*PROVIDED DATA*.
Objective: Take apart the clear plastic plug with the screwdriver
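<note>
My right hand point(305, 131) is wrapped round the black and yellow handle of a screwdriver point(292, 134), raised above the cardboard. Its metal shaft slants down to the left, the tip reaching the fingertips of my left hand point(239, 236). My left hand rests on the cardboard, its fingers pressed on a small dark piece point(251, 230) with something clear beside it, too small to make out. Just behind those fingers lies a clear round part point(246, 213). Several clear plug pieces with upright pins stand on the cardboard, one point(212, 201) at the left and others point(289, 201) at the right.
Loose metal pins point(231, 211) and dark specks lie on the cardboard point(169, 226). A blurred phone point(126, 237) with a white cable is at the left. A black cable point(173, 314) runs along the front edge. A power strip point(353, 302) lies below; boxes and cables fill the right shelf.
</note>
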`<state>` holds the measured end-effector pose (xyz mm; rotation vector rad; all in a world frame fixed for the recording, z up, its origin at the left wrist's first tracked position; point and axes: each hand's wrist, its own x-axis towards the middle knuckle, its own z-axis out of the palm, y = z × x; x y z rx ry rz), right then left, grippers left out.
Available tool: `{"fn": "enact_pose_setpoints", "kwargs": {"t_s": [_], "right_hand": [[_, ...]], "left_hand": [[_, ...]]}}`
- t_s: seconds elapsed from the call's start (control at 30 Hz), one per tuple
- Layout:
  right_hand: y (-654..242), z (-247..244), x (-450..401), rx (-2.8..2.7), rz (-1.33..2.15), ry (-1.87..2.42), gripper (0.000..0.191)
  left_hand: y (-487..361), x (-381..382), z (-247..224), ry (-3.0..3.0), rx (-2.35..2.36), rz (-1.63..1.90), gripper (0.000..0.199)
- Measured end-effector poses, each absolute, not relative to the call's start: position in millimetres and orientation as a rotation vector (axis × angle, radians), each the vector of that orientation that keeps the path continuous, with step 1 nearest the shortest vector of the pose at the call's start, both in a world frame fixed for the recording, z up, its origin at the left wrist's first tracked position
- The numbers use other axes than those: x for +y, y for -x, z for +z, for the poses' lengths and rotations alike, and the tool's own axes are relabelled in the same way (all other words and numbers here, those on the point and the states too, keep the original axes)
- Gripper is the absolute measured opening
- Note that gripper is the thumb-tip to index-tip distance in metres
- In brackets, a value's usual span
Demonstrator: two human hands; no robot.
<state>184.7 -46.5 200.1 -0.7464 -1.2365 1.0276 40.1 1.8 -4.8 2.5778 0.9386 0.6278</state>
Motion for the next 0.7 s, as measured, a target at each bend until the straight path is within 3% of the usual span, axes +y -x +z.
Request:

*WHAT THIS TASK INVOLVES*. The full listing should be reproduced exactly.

*RESULT FOR THIS EXERCISE*.
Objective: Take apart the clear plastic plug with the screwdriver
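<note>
My right hand point(305, 131) is wrapped round the black and yellow handle of a screwdriver point(292, 134), raised above the cardboard. Its metal shaft slants down to the left, the tip reaching the fingertips of my left hand point(239, 236). My left hand rests on the cardboard, its fingers pressed on a small dark piece point(251, 230) with something clear beside it, too small to make out. Just behind those fingers lies a clear round part point(246, 213). Several clear plug pieces with upright pins stand on the cardboard, one point(212, 201) at the left and others point(289, 201) at the right.
Loose metal pins point(231, 211) and dark specks lie on the cardboard point(169, 226). A blurred phone point(126, 237) with a white cable is at the left. A black cable point(173, 314) runs along the front edge. A power strip point(353, 302) lies below; boxes and cables fill the right shelf.
</note>
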`<state>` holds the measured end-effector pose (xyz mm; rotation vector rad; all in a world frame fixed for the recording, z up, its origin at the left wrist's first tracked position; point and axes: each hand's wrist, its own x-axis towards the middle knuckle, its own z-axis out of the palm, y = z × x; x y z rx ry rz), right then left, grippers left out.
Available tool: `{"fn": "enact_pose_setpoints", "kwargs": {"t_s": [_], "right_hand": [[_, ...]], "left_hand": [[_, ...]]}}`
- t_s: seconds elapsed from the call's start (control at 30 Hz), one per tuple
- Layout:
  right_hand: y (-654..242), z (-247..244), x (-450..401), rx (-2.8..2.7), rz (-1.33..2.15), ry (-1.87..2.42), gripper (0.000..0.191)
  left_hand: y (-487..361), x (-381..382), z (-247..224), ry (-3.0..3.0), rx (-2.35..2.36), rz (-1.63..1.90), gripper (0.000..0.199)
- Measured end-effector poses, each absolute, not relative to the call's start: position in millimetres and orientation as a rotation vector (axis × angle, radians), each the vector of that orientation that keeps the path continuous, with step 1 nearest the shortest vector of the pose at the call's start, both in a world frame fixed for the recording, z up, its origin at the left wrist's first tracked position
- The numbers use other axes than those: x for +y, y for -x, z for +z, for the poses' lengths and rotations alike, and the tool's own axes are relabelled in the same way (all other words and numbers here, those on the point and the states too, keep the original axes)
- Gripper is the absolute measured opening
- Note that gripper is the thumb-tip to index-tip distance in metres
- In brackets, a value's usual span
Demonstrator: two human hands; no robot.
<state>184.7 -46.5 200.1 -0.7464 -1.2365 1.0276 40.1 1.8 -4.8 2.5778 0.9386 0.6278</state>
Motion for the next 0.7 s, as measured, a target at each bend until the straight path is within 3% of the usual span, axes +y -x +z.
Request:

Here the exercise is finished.